Neal Gafter Discusses Closures, Language Features and Optional Typing
Recorded at:

Interview with Neal Gafter by Ryan Slobojan on Aug 11, 2008 | NOTICE: The next QCon is in New York Jun 9-13, Join us!

Bio Neal Gafter is a software engineer and Java evangelist at Google. He was previously a senior staff engineer at Sun Microsystems, where he designed and implemented the Java language features in releases 1.4 through 5.0. Neal is coauthor of "Java Puzzlers: Traps, Pitfalls, and Corner Cases" (Addison Wesley, 2005).


1. Hi, my name is Ryan Slobojan and I am here with Neal Gafter. What's coming in Java 7?

Unfortunately it's not my decision; Sun Microsystems is going to be making that decision. I have my own ideas of what I think should be coming in Java 7 but it depends on a couple of big unknowns. One of them is the schedule for Java 7 -- how much time is between now and is there remaining to develop. I am mainly interested in the language features, so I don't have a lot of insight into the rest of the platform. Although I am pretty sure that there will be a lot more support in the VM for dynamic languages, but as far as the rest of the libraries, I don't really know. For the language features, there's a couple of categories of changes mostly for Java 7.

I think we are likely to have super packages, the modularity support. JSR308 I'm not really sure about, mainly because the expert group doesn't seem to be that active recently. I don't know whether that is something that Sun will want to include in JDK 7 or possibly target for JDK 8. There are a bunch of small language features that are sort of language clean-ups, that are worth making things more regular in the language, in the spirit of everything that is already there, just areas where things could be made better, that I think are likely to be included in JDK 7 no matter what the schedule is.

There are a couple of examples where generics can do better type inference, where programmers are currently forced to give type parameters where the compiler could figure them out for you.

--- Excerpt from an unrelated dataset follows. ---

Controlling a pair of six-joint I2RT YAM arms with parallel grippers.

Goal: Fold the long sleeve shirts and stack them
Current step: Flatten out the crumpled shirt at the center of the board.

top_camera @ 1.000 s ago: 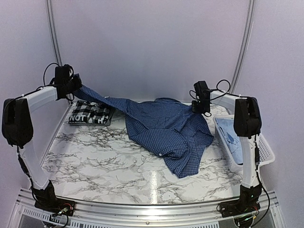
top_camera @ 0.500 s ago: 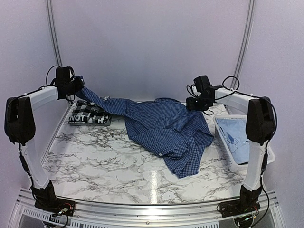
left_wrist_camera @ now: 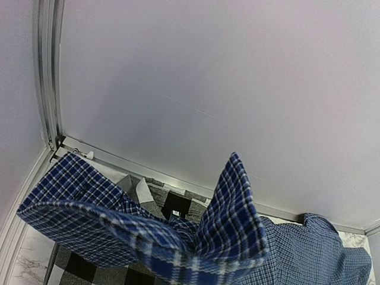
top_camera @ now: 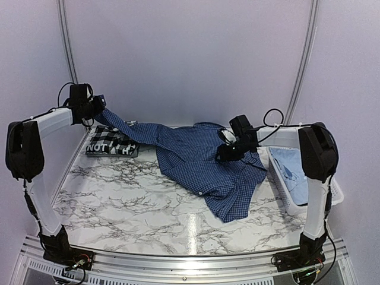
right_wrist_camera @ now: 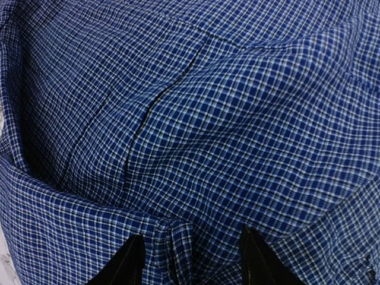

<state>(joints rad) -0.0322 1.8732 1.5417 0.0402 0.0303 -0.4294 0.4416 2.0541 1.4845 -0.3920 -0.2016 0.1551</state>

One when you are invoking a constructor to create an object, and another one when you are calling a generic method, but you are passing it as an argument to another method call or a constructor. In both of those cases, the type arguments for the class that you are constructing and the type arguments to the generic method are not currently inferred by the compiler or, if they are inferred, they are inferred in a not very clever way.

I think the language can be improved to allow the compiler to do a much better job of figuring out what you would have had to put yourself. There are a couple of things about catch clauses that can be improved, the easiest one to explain is one where you can actually catch more than one type at the same time. So rather than having to duplicate a catch clause where the only thing that is different is the type that you are catching, you can write a single catch class that just says "I am catching this or this or this" and not have to repeat the code. And for enumerations the idea would be to overload the comparison operators: less than, greater than, less than or equal to, greater than or equal to.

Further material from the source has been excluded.